Functional data analysis with r and matlab james o. Functional analysis and assignment of government consolidated report final draft date course title project to prepare public administration for state reforms prepare government of nepal ministry. Functional data analysis fda is a fairly recent research field in statistics concerned with the analysis of data providing information about curves, shapes and images which vary over a continuum. Functional data analysis fda deals with the analysis and theory of data that are in the form of functions, images and shapes, or more general objects. Pdf introduction to functional data analysis researchgate. Even sparsely and irregularly observed longitudinal data can be analyzed with fda methodology. Zhang, 20, \ analysis of variance for functional data. Functional data analysis is a collection of techniques to model data from dynamic systems possibly governed by differential equations in terms of some set of basis functions the fda package supports the use of 8 different types of basis functions. Special topics in genetic epidemiology november 10, 2015. The authors make it easy to get up and running in new applications by adapting the code. Uniform convergence rates for nonparametric regression and. Special issue on functional data analysis and related topics. Pdf functional data analysis for sparse longitudinal data. Review of functional data analysis uc davis department of statistics.

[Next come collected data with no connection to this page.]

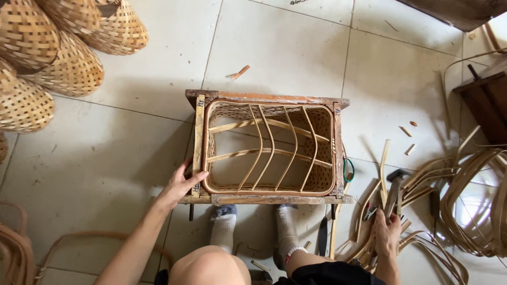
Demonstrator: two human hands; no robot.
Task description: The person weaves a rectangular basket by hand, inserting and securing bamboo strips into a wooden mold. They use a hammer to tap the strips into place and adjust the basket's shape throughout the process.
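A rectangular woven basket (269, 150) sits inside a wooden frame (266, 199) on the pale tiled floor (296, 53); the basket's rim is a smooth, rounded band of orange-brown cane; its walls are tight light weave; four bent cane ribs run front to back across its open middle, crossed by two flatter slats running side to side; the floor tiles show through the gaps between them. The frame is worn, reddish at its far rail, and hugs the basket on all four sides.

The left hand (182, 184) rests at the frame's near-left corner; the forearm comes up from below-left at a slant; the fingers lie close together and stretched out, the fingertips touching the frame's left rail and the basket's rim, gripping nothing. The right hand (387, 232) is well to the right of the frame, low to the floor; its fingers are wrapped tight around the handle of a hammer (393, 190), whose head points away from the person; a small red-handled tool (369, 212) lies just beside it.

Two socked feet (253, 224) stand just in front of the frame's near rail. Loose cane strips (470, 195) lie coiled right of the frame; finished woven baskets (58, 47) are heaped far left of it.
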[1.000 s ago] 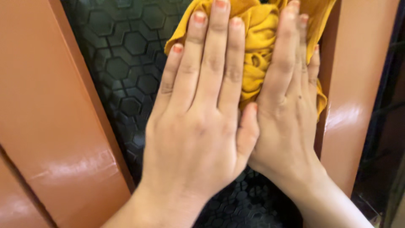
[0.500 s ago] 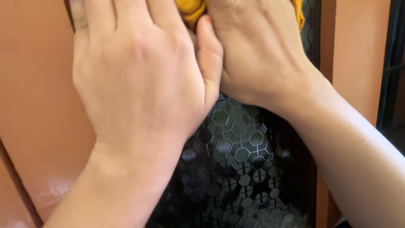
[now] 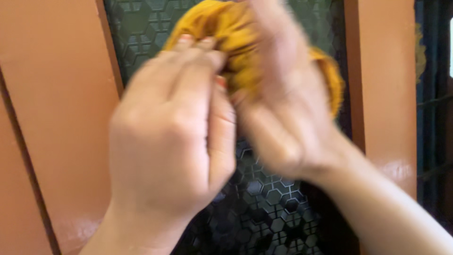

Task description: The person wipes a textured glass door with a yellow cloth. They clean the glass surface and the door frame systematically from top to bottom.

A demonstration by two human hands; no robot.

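Note:
A bunched mustard-yellow cloth (image 3: 226,33) lies against a dark glass pane (image 3: 264,208) embossed with hexagons, set in an orange-brown frame (image 3: 61,118). My left hand (image 3: 170,137) has its fingers curled onto the cloth's left side. My right hand (image 3: 283,108) covers the cloth's right side and is heavily blurred by motion. Both hands appear to grip the cloth, and much of it is hidden behind them.
The orange-brown frame continues as a vertical bar (image 3: 382,94) right of the pane. Beyond it, at the far right, a dark grille or railing (image 3: 434,118) shows.
Both hands went from flat palms pressing the cloth on the pane to curled fingers bunching it. They shifted up, then back down into view, now blurred by fast motion.

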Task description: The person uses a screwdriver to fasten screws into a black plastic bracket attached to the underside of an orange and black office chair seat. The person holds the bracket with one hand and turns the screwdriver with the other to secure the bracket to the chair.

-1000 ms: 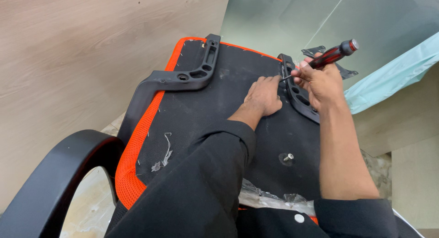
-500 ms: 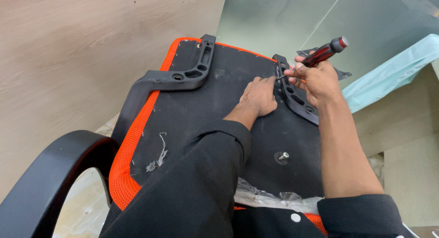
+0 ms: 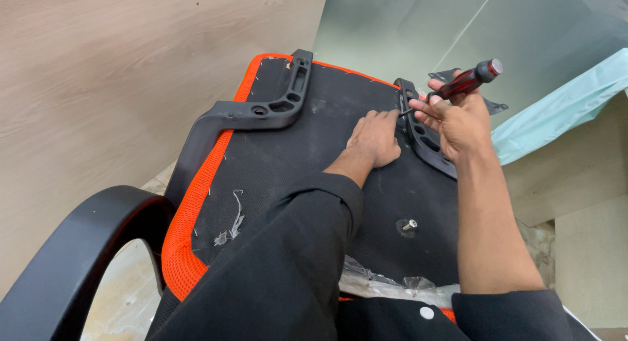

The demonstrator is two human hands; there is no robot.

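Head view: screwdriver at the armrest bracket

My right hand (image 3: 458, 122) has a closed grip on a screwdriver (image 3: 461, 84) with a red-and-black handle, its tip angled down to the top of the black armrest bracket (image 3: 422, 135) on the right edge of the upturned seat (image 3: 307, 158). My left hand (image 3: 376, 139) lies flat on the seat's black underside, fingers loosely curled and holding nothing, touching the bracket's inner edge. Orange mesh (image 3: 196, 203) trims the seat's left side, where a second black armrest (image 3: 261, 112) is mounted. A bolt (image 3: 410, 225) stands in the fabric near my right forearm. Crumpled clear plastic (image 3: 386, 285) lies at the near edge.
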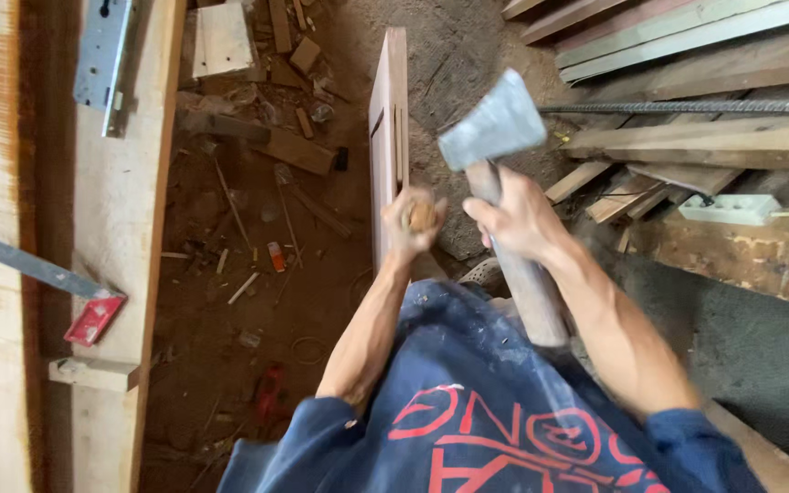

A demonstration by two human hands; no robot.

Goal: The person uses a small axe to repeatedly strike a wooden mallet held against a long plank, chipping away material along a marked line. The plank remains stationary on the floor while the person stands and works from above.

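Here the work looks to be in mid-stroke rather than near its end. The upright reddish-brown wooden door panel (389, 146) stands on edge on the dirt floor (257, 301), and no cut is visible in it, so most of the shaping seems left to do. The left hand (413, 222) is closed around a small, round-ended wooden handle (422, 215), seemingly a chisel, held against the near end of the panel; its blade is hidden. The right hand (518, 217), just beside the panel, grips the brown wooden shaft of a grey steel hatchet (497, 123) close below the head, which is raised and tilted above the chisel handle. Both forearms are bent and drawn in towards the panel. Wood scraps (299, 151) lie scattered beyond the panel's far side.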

We describe a set of quantitative methods, functional data analysis fda, which can answer a number of questions that traditional statistical approaches. Analog experimental functional analysis data sheet. Ecologists building dynamical models, engineers trying to classify sensor readings, and statisticians trying to understand how traditional multivariate techniques generalize to functional data can all benefit from this book. This is a classic text, also much more sophisticated than the course. The functional data analysis approach retains the structure of the data. Representing functional data representing functional data 14181 representing functional data fromdiscretetofunctionaldata represent data recorded at discrete times as a continuous function in order to med. Some lecture notes include homework assignments plus solutions. Functional data analysis springer series in statistics pdf free. Pdf functional data analysis for sparse longitudinal. Functional data analysis fda is increasingly being used to better analyze, model and predict time series data.
Imaging, for example, a variable whose values depend continously on time, it would be better to use the information of such a variable at any time point than using it only at a. Functional data analysis using topological summary statistics. Robust methods for multivariate functional data analysis. Key concepts and terms topological data analysis tda.